Şair Mehmet Ercan'ın HÜZNÜ BÜYÜTMEK* kitabı da tutulan bir ayna topluma.
Mehmet Ercan, toplumcu gerçekçi şairlerimizden. Dikkat çeken bir şair. Ceyhun Atuf Kansu şiir ödülü, Kemal Özer şiir ödülü almış. Başka şiir ödülleri de var.
Yeri geliyor, sanat yapıyor, yeri geliyor doğrudan söylüyor söyleyeceklerini. Lafı dolaştırmıyor.
Her şiiri bir şarjör dolusu mermi. Boşaltıyor...

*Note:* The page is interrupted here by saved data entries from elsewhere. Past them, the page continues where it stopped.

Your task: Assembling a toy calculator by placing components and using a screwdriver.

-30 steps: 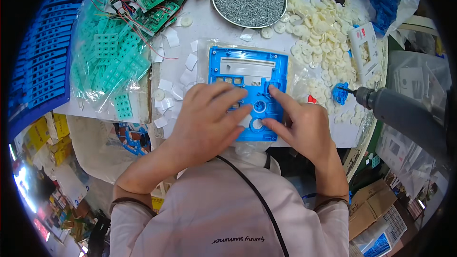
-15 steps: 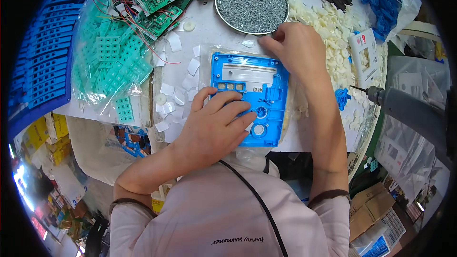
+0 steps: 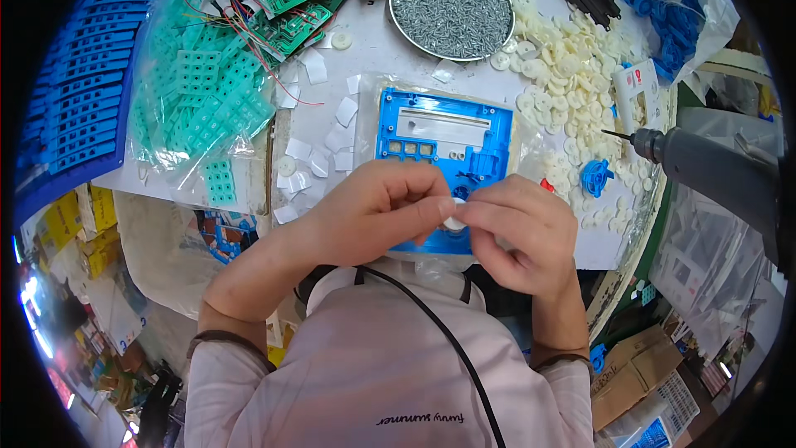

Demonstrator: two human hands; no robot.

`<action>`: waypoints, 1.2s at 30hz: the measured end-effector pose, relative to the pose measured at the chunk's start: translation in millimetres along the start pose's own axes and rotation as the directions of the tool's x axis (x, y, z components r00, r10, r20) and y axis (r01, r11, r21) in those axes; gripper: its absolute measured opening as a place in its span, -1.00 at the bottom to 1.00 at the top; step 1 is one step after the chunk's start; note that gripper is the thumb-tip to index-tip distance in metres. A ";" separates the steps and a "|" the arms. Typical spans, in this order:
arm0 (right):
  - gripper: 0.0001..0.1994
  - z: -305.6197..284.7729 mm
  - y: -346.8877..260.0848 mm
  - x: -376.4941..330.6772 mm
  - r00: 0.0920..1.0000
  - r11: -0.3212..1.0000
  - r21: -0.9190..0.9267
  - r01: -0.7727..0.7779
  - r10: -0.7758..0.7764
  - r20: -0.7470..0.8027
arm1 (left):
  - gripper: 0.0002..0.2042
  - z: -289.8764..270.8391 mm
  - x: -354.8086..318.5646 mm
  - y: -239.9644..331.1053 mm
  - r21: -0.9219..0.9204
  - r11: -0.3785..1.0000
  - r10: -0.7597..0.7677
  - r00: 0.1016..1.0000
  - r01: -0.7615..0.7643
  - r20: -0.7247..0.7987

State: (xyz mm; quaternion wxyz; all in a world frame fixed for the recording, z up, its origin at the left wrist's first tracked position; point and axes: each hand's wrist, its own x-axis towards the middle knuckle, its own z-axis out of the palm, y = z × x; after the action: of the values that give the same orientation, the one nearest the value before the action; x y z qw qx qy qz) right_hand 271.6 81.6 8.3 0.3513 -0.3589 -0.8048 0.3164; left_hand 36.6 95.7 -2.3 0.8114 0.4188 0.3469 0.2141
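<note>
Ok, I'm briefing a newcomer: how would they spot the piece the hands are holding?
Find the blue plastic panel lying mid-table. At its near edge, left hand and right hand meet, pinching a small white disc. The other white discs lie loose, heaped to the right.

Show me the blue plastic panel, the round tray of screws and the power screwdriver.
blue plastic panel (image 3: 444, 137): head view, upper flat face.
round tray of screws (image 3: 452, 8): head view, screw heap.
power screwdriver (image 3: 713, 170): head view, grey body.

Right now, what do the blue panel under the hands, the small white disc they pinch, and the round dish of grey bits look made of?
Blue panel: looks like moulded hard plastic, smooth with a slight sheen, with cut-out windows and ribs.
White disc, pinched between left hand and right hand: probably plastic or rubber; matte, too small to tell.
Round dish: likely metal, thin shiny rim; its grey bits glint like small metal screws.
</note>
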 end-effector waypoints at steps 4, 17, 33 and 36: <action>-0.78 4.7 -21.5 -13.2 0.918 0.920 0.177 -0.349 0.373 -0.133 | -0.92 16.2 -4.6 -5.8 0.450 0.876 0.245 0.964 -0.175 -0.101; -0.86 17.8 -10.7 -22.0 0.853 0.810 -0.290 -0.509 0.520 -0.045 | -0.71 15.0 -0.2 -34.2 0.941 0.158 0.621 0.771 -0.298 0.140; -0.82 15.5 -6.0 3.9 0.814 0.715 -0.498 -0.491 0.580 0.030 | -0.59 11.8 2.8 -39.8 0.965 0.014 0.499 0.838 -0.263 0.221; -0.81 13.0 -3.9 2.3 0.804 0.730 -0.469 -0.497 0.591 0.066 | -0.58 11.2 2.4 -40.5 0.965 0.008 0.496 0.839 -0.262 0.224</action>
State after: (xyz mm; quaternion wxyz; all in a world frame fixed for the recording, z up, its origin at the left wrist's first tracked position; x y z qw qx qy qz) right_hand 258.8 78.0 4.9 0.0673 -0.6124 -0.7448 0.2565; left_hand 48.9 68.7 -32.2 0.2099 0.8972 0.3438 0.1811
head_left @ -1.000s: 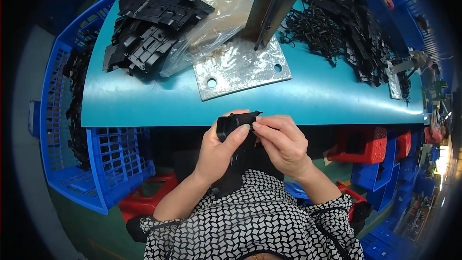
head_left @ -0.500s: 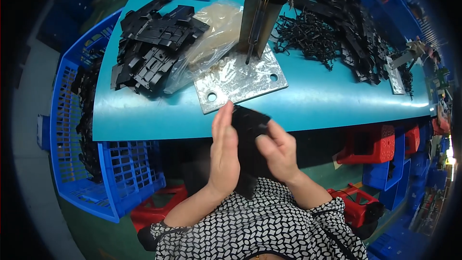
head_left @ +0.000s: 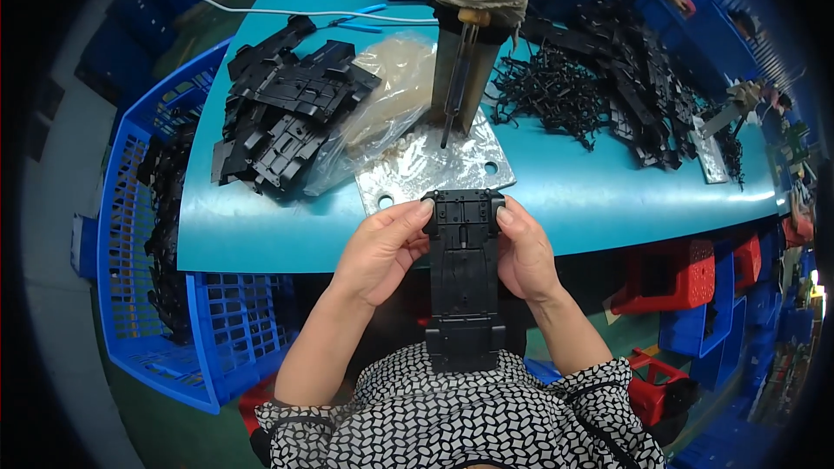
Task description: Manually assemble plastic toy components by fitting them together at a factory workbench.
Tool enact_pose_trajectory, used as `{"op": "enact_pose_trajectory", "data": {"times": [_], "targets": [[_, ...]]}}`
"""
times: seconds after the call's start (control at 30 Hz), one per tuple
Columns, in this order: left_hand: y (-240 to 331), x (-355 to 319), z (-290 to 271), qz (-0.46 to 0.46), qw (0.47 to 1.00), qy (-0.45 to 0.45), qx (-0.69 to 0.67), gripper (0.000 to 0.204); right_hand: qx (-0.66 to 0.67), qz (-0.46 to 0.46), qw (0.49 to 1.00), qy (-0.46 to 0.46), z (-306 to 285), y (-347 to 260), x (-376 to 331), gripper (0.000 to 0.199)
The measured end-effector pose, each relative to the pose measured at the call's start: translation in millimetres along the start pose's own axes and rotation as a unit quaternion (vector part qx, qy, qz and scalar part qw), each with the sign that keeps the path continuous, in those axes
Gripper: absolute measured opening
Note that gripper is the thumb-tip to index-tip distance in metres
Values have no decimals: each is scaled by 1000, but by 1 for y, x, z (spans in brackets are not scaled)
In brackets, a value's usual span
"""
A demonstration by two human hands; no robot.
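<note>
Between my hands is a long black molded plastic part [head_left: 464, 282], its far end at the table's front edge and its near end by my patterned shirt. My left hand [head_left: 387, 247] pinches its far left corner between thumb and fingers. On the opposite corner, my right hand [head_left: 524, 247] grips in the same way. Just beyond the part lies a metal base plate [head_left: 417, 175] with round holes. A post rises from it, carrying a thin vertical rod [head_left: 453, 95] whose tip ends above the plate.
Black plastic parts [head_left: 300, 95] are heaped at the left beside a clear plastic bag [head_left: 378, 95]. Small black pieces [head_left: 552, 87] and longer black parts [head_left: 647, 95] lie at the right. A blue basket [head_left: 204, 365] stands at the left, red stools [head_left: 673, 278] at the right.
The black plastic part has been turned to lie straight and face up. Both hands have shifted to its far corners, the left one from flat against its side.
</note>
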State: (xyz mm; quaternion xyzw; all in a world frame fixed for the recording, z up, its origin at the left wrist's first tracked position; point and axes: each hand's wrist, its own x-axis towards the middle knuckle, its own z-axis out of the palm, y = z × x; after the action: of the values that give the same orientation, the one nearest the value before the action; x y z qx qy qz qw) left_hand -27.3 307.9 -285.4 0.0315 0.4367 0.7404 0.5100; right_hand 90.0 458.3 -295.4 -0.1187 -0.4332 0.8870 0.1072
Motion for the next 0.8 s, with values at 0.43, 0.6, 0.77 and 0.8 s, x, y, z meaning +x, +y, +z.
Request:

"kızılırmak suları karadeniz'e akarken delicoş; kulu, altınekin, sarayönü, ılgın, kadınhanı toprakları; yaz ortalarında, dibi ateş alaylı bir kazandı ve konya köylüleri; türk'ü, kürt'ü, türkmenleriyle ve ablak yüzlü, çekik gözlü tatarlarıyla, yaz sıcağında ağzını açmış kuşlar gibi, seraplarla savrulan düşler gibi başıboş akan kızılırmak sularına bakıyorlardı, bakıyorlardı bakmaya ama... ne kahrediyorlardı ne sitem... " s. 9
Ayna tutmayı sürdürüyor şair:
" konya bozkırı için için, derin derin soluyordu, soluyordu solumasına ama... kulak üstü yatıyorlardı olan bitene, kendilerince bahtiyardılar, kuraklık yakıp geçerken arpa, buğday tarlalarını; kızılırmak'ın deli coş sularını karadeniz yutarken; yüzde yetmiş beş oy veriyorlardı şeriatçı, ceberrut hükümete. " s. 13
Şiirsel anlatı, halk şiiri kılığına bürünüyor yer yer. Nazım'ca söyleyişlerin yerini Dadaloğlu yiğitlenmeleri alıyor. Halk ozanlarımız gibi o da mahlas kullanıyor:
" (...)
yaptıkları inan akla ziyandır
hey ERCANİ bu milleti uyandır
rahmani görünür, kendi şeytandır
kuşatmış devleti kara böcekler"
s. 16
Karacaoğlanca söylemler de yakalıyoruz onda:
"(...)
sen asma ol, bense üzüm
yok mu derdime bir çözüm
etme artık baldan sözüm
yüreğinde köz olayım
bu aşığa bunca cefa
bulunmaz mı sende vefa
yeter beni uğrat affa
ipek tende ben olayım"
s. 50
Şair olmak için yürekte sevda olmalı, sevdalanmalı insan. Şairin dediği de bu:
“olmasaydı yüreğimde bu sevda
değil dört yıl, değil dört ay, değil dört gün
yatar mıydım böyle mahpus damında
bu lal, bu kör hücreleri çeker miydim
dayanır mıydım işkence seanslarına
açlık grevlerine coşkuyla
halaya girer gibi girer miydim
sırt verip havalandırma duvarına
musa anter saçlı bulutları
saatlerce seyreder miydim
seni benden, beni senden ayıran
bu hasrete katlanır mıydım
olmasaydı yüreğimde bu sevda"
s. 71
Kitabının adı HÜZNÜ BÜYÜTMEK. Okudukça büyüyor hüzün, çoğalıyor. Şairane dizeler azaltmıyor hüznün yükünü.
"(...)
taş mısın, toprak mısın? kurtlara mı yedirdiler dilini sesini iplere mi astılar? düzelir mi sanıyorsun susunca? sabrın da sınırı var, çıkar at karanlık hörgücünü konuş diyorum konuşmuyorsun"
s. 53
Sevgili Şair Ayten Mutlu, Facebook'ta paylaştığı 31.05.2024 tarihli "Şiire Dair" başlıklı yazısında:
"(...) şiirin yaşam gibi geniş kapsamlı olduğuna ve bir şekilde insanlığa insanlık çağrısı yapacağına inanıyorum." diyor.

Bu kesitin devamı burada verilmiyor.